▶ Task instructions
Reproduce exactly the lines below, from the first through the one containing "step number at", and nothing more.

-------- Data excerpt --------

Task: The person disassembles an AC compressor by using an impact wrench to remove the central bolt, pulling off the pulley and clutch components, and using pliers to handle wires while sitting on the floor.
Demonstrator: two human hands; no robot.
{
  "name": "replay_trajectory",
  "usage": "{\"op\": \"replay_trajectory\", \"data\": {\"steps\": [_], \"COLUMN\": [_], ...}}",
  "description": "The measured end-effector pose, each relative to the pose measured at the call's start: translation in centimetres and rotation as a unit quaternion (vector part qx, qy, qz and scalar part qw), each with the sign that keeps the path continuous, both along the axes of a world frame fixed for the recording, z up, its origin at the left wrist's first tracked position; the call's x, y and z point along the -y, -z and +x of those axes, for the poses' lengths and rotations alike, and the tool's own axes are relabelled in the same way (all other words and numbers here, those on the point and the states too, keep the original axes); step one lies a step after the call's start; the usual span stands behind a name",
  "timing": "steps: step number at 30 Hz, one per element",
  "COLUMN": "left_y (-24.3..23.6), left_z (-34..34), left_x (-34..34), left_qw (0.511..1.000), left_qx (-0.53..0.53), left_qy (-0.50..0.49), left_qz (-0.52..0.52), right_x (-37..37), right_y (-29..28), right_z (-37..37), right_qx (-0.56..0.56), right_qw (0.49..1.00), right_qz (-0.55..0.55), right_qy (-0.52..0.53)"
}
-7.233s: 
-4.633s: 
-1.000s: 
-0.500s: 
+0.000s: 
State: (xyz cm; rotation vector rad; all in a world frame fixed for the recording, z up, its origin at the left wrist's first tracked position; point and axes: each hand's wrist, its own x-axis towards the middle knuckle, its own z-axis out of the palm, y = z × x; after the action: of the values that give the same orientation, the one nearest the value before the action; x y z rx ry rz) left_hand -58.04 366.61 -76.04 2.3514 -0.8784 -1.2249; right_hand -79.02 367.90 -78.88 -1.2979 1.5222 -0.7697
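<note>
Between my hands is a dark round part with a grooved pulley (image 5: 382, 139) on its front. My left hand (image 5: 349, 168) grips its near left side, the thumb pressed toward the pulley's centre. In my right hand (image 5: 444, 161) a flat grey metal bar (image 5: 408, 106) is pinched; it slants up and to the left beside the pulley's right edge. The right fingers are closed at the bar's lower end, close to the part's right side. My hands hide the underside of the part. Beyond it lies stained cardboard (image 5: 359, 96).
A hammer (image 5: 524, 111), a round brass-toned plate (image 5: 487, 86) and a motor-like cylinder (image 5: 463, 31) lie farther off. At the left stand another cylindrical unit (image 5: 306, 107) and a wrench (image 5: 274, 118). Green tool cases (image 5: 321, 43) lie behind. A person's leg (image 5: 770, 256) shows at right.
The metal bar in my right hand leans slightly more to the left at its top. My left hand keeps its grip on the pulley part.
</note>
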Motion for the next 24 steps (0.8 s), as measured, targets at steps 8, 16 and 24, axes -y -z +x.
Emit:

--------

▶ Result
Task: The person disassembles an AC compressor by using an impact wrench to remove the central bolt, pulling off the pulley and clutch components, and using pliers to handle wires while sitting on the floor.
Demonstrator: two human hands; no robot.
{
  "name": "replay_trajectory",
  "usage": "{\"op\": \"replay_trajectory\", \"data\": {\"steps\": [_], \"COLUMN\": [_], ...}}",
  "description": "The measured end-effector pose, each relative to the pose measured at the call's start: translation in centimetres and rotation as a unit quaternion (vector part qx, qy, qz and scalar part qw), each with the sign that keeps the path continuous, both along the axes of a world frame fixed for the recording, z up, its origin at the left wrist's first tracked position; the call's x, y and z point along the -y, -z and +x of those axes, for the poses' lengths and rotations alike, and the tool's own axes are relabelled in the same way (all other words and numbers here, those on the point and the states too, keep the original axes); step one lies a step after the call's start; the usual span stands behind a name",
  "timing": "steps: step number at 30 Hz, one per element",

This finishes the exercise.